3. Seam Regularization: Stitching Atlas Boundaries

UV unfolding inevitably creates charts with disconnected boundaries, leading to cracks in high-curvature areas like hair or ears. The authors add \(L_{seam}=\lambda_{pair}L^{pair}_{seam}+\lambda_{tv}L^{tv}_{seam}\). The pairing item \(L^{pair}_{seam}\) constrains consistency for duplicated 3D vertices across different charts based on the FLAME topology. The Total Variation item \(L^{tv}_{seam}\) smooths local fluctuations in a narrow band \(\Omega_s\) dilated from the seam mask. Notably, this term primarily improves qualitative boundary continuity rather than global metrics like PSNR.

Loss & Training

The components are activated in phases to form a "Stabilize Structure → Force Consistency → Enhance Detail" trajectory. For iteration \(t\in[0,T]\), the total objective is:

\[L_{total}(t)=\begin{cases}\alpha\,L^{low}_{freq}(t), & t<T_1,\\[2pt]\alpha\,L^{low}_{freq}(t)+\beta\,L_{UV}(t), & T_1\le t<T_2,\\[2pt]\alpha\,L^{high}_{freq}(t)+\beta\,L_{UV}(t)+L_{seam}, & t\ge T_2.\end{cases}\]

Phase 1 (\(t<T_1\)) stabilizes geometry; intermediate Phase 2 (\(T_1\le t<T_2\)) introduces UV consistency; final Phase 3 (\(t\ge T_2\)) enables high-frequency enhancement and seam regularization.

Key Experimental Results

Main Results

Testing on NeRSemble (16-camera calibrated multi-view video), following GaussianAvatars/MeGA settings with 8 subjects and 11 sequences each.

Task Metric Fresco GaussianAvatars (Runner-up) MeGA
Novel-View PSNR↑ 31.80 31.50 30.79
Novel-View SSIM↑ 0.938 0.935 0.932
Novel-View LPIPS↓ 0.058 0.060 0.066
Self-Reenactment PSNR↑ 30.30 29.75 29.62
Self-Reenactment LPIPS↓ 0.064 0.066 0.071

Fresco achieves the highest PSNR and lowest LPIPS across both tasks.

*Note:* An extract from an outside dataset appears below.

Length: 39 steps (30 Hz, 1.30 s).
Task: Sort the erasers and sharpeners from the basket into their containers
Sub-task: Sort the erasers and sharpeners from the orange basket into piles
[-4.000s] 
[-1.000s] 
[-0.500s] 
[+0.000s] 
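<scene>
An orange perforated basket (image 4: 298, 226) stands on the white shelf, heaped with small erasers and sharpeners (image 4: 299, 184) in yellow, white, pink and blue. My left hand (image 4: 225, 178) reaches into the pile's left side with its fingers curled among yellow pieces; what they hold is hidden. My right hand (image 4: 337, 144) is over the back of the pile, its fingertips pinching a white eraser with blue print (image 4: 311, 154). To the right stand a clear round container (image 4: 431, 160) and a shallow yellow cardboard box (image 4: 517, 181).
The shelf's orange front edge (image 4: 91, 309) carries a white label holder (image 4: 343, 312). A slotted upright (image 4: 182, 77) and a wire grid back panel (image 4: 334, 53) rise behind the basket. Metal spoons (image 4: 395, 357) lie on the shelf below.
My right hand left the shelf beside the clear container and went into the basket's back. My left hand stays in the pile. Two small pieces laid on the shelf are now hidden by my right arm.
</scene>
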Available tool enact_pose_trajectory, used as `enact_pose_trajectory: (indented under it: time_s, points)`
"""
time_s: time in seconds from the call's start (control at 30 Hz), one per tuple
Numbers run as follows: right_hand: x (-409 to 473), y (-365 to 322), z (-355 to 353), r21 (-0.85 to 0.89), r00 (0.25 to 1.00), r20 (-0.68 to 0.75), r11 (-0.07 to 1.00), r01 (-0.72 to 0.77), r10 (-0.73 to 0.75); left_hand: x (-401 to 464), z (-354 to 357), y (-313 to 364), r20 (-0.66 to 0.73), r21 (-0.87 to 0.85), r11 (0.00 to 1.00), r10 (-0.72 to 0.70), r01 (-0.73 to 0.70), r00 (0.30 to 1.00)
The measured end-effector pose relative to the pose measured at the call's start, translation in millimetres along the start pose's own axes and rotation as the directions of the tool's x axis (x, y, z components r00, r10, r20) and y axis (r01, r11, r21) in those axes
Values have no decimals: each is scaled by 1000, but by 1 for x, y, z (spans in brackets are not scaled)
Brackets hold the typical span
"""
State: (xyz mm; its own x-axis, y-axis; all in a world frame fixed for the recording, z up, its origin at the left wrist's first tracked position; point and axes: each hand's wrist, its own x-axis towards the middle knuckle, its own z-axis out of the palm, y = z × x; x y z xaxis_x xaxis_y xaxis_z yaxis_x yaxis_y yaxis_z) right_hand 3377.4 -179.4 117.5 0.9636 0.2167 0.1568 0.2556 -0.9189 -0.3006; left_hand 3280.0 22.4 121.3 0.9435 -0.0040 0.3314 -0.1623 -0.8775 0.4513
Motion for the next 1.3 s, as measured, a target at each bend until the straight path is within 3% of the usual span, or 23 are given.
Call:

Qualitative results show more faithful mouth opening, blinking, and tooth details in self-reenactment scenarios.

Ablation Study

Ablation on subject #253:

Configuration NV-PSNR↑ NV-LPIPS↓ SR-PSNR↑ Description
Ours (Full) 34.02 0.036 32.46 Full model
w/o \(L_{HF}\) 32.60 0.044 31.11 No HF: over-smoothed results
w/o \(L_{UV}\) 32.71 0.041 31.47 No UV: cross-view drifting/artifacts
w/o \(L_{LF}\) 33.48 0.039 32.07 No LF: early instability
w/o Seam 33.86 0.038 32.29 No seam: negligible impact on global metrics

Key Findings

  • HF branch and UV consistency are the primary contributors: Removing \(L_{HF}\) caused the largest PSNR drop (−1.42), followed by \(L_{UV}\) (−1.31), which also introduced view-dependent artifacts.
  • Seam regularization is "metric-insensitive but visually critical": Removing it barely changed PSNR but caused obvious cracks and color discontinuities in qualitative images.
  • LF regularization primarily manages early stability: Its removal had the smallest performance impact, confirming its role in ensuring convergence rather than final detail.

Highlights & Insights

  • "Adjust training, not representation": By focusing on supervision and curriculum logic without altering the underlying mesh+Gaussian structure, the method is easily portable to other per-view photometric pipelines.
  • Spatial vs. Global Frequency constraints: The motivation that head structures are spatially heterogeneous (smooth skin vs. sharp hair hair) justifies using local Laplacian filters over global Fourier transforms.
  • UV-baking with Stop-Gradient: Converting photometric consistency into explicit geometric correspondence on a shared atlas, while preventing "bidirectional chasing," provides a robust mechanism for cross-view alignment.

Limitations & Future Work

  • Reliance on calibrated multi-view data: The method was validated on controlled studio data (NeRSemble). Whether it generalizes to monocular or in-the-wild scenarios remains unverified.
  • Heuristic hyperparameters: The phase boundaries (\(T_1, T_2\)) and loss weights involve empirical tuning, which might increase the cost of reproduction.
  • Limited scale: Evaluation on only 8 subjects may hide edge cases; cross-identity reenactment results were only briefly touched upon in the supplementary material.
  • Future directions: Exploring adaptive frequency band partitioning and extending UV consistency to the temporal domain for improved dynamic stability.
  • vs FreGS/FreNeRF/BARF: Unlike global spectral methods that treat all pixels equally, Fresco uses spatial-domain Laplacian filtering to preserve local geometric correspondence.
  • vs GaussianAvatars/MeGA: Fresco complements these hybrid representations. By fixing the weaknesses of per-view photometric loss, it achieves higher fidelity on the same underlying architectures.
  • vs Spatial/Normal Regularization: Instead of broad smoothing, Fresco's curriculum enables a better balance between noise suppression and detail preservation.

Rating

  • Novelty: ⭐⭐⭐⭐
  • Experimental Thoroughness: ⭐⭐⭐
  • Writing Quality: ⭐⭐⭐⭐
  • Value: ⭐⭐⭐⭐